How to complete this task
Search term "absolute": copy each line of the data containing it.

Source records
____________

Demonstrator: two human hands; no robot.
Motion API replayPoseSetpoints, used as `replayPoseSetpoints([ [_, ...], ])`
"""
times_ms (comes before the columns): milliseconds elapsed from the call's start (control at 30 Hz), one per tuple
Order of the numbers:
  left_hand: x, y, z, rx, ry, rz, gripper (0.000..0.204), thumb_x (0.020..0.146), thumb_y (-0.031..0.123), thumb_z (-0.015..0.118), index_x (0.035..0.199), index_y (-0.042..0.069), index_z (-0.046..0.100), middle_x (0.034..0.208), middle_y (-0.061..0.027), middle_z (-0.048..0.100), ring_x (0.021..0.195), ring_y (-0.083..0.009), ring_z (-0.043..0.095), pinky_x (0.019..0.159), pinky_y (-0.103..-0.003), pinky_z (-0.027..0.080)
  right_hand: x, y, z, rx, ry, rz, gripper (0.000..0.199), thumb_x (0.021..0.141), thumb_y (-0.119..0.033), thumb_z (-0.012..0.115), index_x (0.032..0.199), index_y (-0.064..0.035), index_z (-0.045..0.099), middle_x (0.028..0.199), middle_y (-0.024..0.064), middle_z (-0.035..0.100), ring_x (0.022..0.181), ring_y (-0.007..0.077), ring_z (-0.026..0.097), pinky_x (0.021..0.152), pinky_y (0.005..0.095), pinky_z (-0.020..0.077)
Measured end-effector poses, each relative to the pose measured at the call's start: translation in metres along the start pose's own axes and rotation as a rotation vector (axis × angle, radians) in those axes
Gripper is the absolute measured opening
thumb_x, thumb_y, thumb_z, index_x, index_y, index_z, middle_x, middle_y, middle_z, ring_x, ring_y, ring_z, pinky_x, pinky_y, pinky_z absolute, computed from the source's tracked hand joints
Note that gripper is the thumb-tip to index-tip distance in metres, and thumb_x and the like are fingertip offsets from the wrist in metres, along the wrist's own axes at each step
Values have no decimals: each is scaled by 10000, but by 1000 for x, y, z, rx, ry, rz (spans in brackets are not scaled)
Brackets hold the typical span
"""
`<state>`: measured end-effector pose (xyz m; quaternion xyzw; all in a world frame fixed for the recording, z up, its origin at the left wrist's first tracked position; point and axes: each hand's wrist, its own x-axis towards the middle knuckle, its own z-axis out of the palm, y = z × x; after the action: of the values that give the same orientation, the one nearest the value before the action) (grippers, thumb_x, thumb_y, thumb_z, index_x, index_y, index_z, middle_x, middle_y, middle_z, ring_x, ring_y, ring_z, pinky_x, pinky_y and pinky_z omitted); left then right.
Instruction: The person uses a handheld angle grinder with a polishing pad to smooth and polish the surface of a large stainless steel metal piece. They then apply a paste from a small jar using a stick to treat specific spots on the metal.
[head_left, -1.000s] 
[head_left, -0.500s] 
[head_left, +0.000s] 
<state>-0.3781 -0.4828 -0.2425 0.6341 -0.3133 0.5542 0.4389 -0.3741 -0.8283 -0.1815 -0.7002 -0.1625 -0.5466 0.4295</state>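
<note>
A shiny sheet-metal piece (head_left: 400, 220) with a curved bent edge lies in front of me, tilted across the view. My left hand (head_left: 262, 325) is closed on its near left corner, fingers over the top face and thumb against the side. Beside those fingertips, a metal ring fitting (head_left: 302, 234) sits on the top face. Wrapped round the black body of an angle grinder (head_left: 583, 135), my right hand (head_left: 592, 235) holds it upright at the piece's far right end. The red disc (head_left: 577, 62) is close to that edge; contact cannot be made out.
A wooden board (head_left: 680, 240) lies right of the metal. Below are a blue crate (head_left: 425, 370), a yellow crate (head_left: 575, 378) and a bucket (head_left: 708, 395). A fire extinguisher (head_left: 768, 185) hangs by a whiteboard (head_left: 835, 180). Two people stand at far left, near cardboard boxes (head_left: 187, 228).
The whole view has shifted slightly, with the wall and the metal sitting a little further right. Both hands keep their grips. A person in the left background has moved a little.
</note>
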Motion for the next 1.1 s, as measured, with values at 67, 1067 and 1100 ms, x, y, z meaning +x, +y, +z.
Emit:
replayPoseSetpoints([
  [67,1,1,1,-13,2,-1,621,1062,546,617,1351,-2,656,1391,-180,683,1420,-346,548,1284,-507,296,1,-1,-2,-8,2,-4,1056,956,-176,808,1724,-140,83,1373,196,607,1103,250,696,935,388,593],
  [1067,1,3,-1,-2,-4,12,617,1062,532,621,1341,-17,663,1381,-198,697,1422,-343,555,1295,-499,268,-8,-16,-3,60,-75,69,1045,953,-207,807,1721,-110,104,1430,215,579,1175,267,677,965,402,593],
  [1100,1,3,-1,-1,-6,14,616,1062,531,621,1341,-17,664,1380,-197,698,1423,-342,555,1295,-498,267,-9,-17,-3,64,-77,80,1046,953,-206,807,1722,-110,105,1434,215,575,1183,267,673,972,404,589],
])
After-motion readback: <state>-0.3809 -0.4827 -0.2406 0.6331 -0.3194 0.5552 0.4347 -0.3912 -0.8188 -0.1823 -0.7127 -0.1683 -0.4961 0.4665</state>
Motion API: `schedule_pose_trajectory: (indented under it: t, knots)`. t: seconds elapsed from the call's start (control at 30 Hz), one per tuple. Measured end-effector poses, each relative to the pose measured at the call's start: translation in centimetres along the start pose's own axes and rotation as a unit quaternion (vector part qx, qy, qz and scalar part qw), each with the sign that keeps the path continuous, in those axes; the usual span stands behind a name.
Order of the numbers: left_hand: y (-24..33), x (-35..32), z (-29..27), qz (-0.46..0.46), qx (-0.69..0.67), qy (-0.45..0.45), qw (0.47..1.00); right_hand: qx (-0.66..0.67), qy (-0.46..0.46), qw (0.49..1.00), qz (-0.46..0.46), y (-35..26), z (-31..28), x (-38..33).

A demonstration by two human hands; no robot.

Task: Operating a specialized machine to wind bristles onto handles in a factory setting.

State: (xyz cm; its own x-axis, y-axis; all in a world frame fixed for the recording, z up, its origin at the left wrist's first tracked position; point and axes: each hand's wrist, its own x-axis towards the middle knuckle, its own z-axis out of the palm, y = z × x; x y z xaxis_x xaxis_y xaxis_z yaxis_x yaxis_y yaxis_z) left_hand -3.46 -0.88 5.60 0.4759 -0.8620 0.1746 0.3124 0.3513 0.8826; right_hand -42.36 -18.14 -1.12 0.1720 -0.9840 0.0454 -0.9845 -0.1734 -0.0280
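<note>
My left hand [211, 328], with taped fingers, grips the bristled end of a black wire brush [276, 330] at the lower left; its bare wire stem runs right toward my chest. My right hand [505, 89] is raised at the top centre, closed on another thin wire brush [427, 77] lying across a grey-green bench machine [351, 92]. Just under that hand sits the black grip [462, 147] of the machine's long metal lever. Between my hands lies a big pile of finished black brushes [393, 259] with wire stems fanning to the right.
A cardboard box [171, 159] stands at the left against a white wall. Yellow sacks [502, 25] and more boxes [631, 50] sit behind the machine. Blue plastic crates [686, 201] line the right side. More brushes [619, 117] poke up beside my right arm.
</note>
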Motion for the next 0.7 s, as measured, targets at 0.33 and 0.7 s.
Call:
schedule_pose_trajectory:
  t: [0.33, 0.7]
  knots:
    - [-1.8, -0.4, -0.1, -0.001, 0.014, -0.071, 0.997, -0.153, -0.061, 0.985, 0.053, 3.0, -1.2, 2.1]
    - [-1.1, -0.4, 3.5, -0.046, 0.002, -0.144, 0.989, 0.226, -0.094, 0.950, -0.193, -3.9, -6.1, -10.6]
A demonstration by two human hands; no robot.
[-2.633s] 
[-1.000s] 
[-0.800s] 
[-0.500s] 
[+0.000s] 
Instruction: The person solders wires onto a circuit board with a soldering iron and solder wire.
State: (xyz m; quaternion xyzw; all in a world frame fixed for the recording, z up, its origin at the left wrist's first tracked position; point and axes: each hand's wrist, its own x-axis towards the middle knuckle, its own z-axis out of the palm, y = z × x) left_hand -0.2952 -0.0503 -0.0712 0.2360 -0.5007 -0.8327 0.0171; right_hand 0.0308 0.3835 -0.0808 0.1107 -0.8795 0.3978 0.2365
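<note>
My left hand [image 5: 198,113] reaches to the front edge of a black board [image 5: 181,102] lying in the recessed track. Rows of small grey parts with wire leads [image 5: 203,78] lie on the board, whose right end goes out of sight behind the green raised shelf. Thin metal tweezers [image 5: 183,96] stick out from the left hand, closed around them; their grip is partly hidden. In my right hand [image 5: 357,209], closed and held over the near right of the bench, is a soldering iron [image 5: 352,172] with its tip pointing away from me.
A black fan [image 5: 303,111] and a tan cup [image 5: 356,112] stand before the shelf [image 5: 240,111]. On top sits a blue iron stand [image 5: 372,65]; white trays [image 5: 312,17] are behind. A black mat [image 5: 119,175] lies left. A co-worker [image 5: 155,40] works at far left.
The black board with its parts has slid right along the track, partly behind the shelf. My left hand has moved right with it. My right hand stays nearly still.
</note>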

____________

Output for this task
Gripper is the absolute measured opening
thumb_x, thumb_y, thumb_z, index_x, index_y, index_z, middle_x, middle_y, middle_z, ring_x, ring_y, ring_z, pinky_x, pinky_y, pinky_z absolute, computed from the source's tracked hand joints

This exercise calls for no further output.